EXERCISE BRIEF: From the entries below, report how many lines contain the string "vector". Only the number is wanted.

EXERCISE MATERIALS:
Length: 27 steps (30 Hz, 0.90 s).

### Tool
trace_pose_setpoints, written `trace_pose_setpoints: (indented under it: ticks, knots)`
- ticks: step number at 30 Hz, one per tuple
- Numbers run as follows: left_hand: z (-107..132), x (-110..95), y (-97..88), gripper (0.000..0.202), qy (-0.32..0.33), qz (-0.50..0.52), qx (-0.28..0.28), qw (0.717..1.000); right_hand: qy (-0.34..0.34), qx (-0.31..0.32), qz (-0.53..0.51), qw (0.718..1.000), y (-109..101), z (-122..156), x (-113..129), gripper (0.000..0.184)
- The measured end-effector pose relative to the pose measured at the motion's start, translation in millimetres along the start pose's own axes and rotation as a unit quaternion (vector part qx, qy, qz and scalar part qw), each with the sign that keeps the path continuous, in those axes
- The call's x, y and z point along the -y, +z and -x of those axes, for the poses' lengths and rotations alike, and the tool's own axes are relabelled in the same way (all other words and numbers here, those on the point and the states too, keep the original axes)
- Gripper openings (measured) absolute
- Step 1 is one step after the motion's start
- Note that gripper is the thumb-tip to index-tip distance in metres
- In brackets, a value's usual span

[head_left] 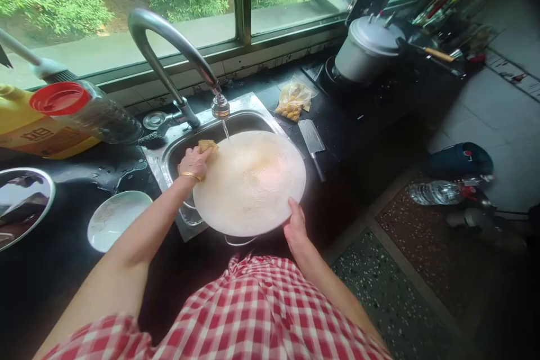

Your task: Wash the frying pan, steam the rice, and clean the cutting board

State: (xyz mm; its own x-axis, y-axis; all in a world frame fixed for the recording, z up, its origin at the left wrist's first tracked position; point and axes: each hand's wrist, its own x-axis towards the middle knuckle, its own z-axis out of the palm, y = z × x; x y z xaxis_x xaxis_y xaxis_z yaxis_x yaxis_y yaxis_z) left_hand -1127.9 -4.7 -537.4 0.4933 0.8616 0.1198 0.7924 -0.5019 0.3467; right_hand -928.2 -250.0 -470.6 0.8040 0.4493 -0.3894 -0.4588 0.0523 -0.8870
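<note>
A large round white cutting board (253, 185), wet on top, lies tilted over the metal sink (248, 119). My left hand (194, 162) is closed on a yellowish scrubber (207, 145) at the board's upper left edge. With my right hand (295, 222) I grip the board's lower right rim, thumb on top and the other fingers hidden underneath. From the curved faucet (220, 106) a thin stream of water runs down at the board's far edge.
Right of the sink lie a cleaver (311, 136) and a plastic bag of yellowish pieces (294, 102). A pressure cooker (369, 48) stands on the stove. On the left are a white plate (116, 222), a red-lidded jar (107, 115) and a glass lid (25, 202).
</note>
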Motion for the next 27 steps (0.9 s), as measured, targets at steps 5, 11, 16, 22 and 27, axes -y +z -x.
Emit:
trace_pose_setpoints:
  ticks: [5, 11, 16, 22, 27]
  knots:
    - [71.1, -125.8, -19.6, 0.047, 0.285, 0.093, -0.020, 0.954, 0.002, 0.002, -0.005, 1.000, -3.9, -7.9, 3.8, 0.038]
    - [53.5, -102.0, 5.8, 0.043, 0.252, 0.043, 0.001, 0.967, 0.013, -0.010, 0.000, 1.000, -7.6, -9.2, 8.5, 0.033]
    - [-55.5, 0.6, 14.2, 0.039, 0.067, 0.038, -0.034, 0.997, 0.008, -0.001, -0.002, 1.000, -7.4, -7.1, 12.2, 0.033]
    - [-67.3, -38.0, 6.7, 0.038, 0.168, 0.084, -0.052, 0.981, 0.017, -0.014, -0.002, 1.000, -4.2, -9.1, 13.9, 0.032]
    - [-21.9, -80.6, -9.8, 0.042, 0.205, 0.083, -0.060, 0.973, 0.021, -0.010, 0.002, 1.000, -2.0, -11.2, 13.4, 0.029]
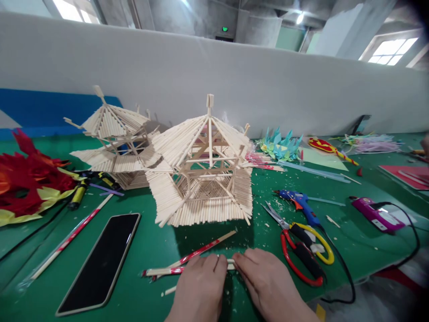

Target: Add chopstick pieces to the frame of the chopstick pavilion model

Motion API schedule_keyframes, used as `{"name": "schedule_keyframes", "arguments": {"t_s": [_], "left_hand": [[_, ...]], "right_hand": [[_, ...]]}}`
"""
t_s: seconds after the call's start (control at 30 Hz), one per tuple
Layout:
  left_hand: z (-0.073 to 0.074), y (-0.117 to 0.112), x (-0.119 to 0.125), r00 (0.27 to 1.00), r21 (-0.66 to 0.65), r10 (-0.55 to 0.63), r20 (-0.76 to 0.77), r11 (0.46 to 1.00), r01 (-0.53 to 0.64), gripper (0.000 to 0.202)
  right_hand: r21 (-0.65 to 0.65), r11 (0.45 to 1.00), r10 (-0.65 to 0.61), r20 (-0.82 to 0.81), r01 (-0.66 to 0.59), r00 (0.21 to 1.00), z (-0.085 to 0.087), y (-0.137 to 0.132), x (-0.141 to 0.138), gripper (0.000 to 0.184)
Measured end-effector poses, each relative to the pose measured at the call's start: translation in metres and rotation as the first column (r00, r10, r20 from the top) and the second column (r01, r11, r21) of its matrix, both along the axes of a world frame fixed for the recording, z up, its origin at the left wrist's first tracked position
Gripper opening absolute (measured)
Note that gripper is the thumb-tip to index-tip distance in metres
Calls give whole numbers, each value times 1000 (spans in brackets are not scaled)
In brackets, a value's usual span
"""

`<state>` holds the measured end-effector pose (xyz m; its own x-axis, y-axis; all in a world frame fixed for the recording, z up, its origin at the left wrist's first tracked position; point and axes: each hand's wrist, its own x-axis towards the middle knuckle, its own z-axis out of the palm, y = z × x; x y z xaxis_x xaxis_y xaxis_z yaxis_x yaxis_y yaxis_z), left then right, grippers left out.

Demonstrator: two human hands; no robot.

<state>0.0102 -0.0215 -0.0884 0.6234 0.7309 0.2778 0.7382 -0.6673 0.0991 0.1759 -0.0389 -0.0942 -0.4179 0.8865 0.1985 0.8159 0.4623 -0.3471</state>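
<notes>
Side by side near the table's front edge, my left hand (203, 282) and my right hand (265, 278) are closed on a pair of pale wooden chopsticks (231, 264), which show in the gap between them. Fingers hide most of the chopsticks' length. Left of my left hand lie chopsticks in red-and-white wrappers (166, 271), one end under or beside the fingers; I cannot tell which. Another wrapped pair (208, 247) slants just beyond. Behind my hands stands a pavilion model (204, 210) built of wooden sticks, with one roof section uncovered.
At right are scissors (303, 252) with red and yellow handles, a blue glue gun (298, 203) and a purple corded device (377, 214). A phone (100, 264) lies at left. A second stick pavilion (115, 156) and red paper craft (30, 179) stand behind it.
</notes>
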Motion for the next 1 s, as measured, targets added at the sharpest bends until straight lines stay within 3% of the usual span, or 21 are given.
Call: {"name": "schedule_keyframes", "arguments": {"t_s": [0.1, 0.17, 0.27, 0.33, 0.43, 0.53, 0.7, 0.87, 1.0], "left_hand": [[3, 4, -3, 998, -67, -54, 39, 996, 56, 26], [8, 7, -8, 984, -125, -153, 86, 979, 163, 24], [15, 10, -16, 954, -236, -250, 167, 929, 285, 24], [17, 12, -18, 963, -308, -195, 186, 919, 245, 24], [9, 14, -8, 976, -279, -134, 172, 943, 179, 23], [-7, 20, 14, 977, -211, -135, 162, 963, 168, 22], [-20, 31, 47, 978, -184, -66, 200, 977, 104, 19], [-12, 20, 54, 942, -207, 44, 332, 978, 27, 26], [-1, 5, 62, 890, -250, 154, 430, 967, -47, 28]], "right_hand": [[-59, 998, 31, 3, -31, 1000, 9, 1, 2, 16], [-170, 977, 123, -40, -128, 992, 23, 2, 8, 16], [-414, 853, 239, -235, -319, 942, 45, 3, 23, 24], [-505, 810, 110, -371, -300, 922, 50, 5, 35, 28], [-516, 856, -278, -424, 22, 862, 40, 11, 54, 28], [-442, 861, -450, -425, 254, 786, 23, 18, 65, 27], [-362, 889, -433, -476, 278, 765, 16, 19, 66, 28], [-306, 924, -363, -518, 229, 774, 19, 11, 63, 29], [-287, 955, -204, -461, 73, 864, 21, 4, 67, 34]]}}
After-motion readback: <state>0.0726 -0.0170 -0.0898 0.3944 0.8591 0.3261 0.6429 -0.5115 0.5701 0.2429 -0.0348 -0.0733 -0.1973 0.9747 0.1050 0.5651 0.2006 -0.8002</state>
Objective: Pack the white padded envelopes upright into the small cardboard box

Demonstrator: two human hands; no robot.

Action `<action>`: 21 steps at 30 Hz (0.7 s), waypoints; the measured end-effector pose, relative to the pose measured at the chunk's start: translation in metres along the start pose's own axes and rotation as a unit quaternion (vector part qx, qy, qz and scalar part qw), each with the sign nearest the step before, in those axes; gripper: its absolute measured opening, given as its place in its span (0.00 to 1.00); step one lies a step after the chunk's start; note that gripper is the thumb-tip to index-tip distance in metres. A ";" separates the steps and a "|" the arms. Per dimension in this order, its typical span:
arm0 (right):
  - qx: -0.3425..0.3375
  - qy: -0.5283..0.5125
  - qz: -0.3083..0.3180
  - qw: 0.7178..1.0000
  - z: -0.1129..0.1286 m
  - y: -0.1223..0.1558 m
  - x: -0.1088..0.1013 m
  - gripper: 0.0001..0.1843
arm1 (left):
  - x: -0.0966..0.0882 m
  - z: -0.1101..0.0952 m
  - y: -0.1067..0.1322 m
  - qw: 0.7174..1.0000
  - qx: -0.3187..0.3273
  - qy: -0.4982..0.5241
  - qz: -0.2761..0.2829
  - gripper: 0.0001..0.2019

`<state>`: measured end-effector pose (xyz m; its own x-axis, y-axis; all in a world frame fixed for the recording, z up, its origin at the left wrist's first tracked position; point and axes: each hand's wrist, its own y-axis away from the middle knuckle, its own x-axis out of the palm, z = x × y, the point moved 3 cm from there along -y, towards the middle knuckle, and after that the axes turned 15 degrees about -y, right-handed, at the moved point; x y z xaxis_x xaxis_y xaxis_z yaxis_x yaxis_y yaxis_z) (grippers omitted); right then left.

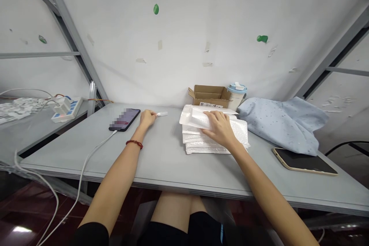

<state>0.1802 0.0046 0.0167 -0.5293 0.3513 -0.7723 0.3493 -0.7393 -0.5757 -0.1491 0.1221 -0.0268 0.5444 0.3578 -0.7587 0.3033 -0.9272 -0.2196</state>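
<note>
My left hand [148, 118] is closed on one end of a small, whitish, translucent strip-like piece [162, 113], low over the grey table. Its exact kind is too small to make out. On the right, my right hand [219, 126] grips the top white bubble mailer [198, 118], thumb below and fingers over it. That mailer lies slightly raised and askew on a stack of several more bubble mailers [198, 148]. Part of the stack is hidden behind my right hand and forearm.
A plugged-in phone [131, 117] lies left of my left hand, its white cable [86, 161] trailing over the table edge. Behind the mailers stand an open cardboard box [211, 93] and a lidded cup [236, 96]. Blue cloth [276, 123] and another phone [305, 160] lie at right.
</note>
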 end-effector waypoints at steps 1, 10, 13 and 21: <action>-0.001 0.001 -0.001 1.000 0.000 0.000 0.000 0.29 | -0.002 -0.003 0.001 1.000 -0.004 0.030 0.004 0.04; 0.008 0.005 0.007 1.000 0.001 -0.001 -0.001 0.30 | -0.035 -0.042 0.027 0.948 0.028 0.304 0.090 0.22; 0.011 0.009 0.013 1.000 0.001 -0.001 -0.001 0.31 | -0.043 -0.057 0.037 0.913 0.055 0.382 0.130 0.22; -0.011 0.013 0.002 1.000 -0.001 0.000 0.001 0.30 | -0.034 -0.080 0.058 0.905 0.107 0.366 0.189 0.16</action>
<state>0.1805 0.0054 0.0154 -0.5081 0.3633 -0.7809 0.3680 -0.7282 -0.5782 -0.0875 0.0650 0.0347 0.9736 -0.0858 -0.2117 -0.1296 -0.9706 -0.2027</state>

ANSWER SPACE: 2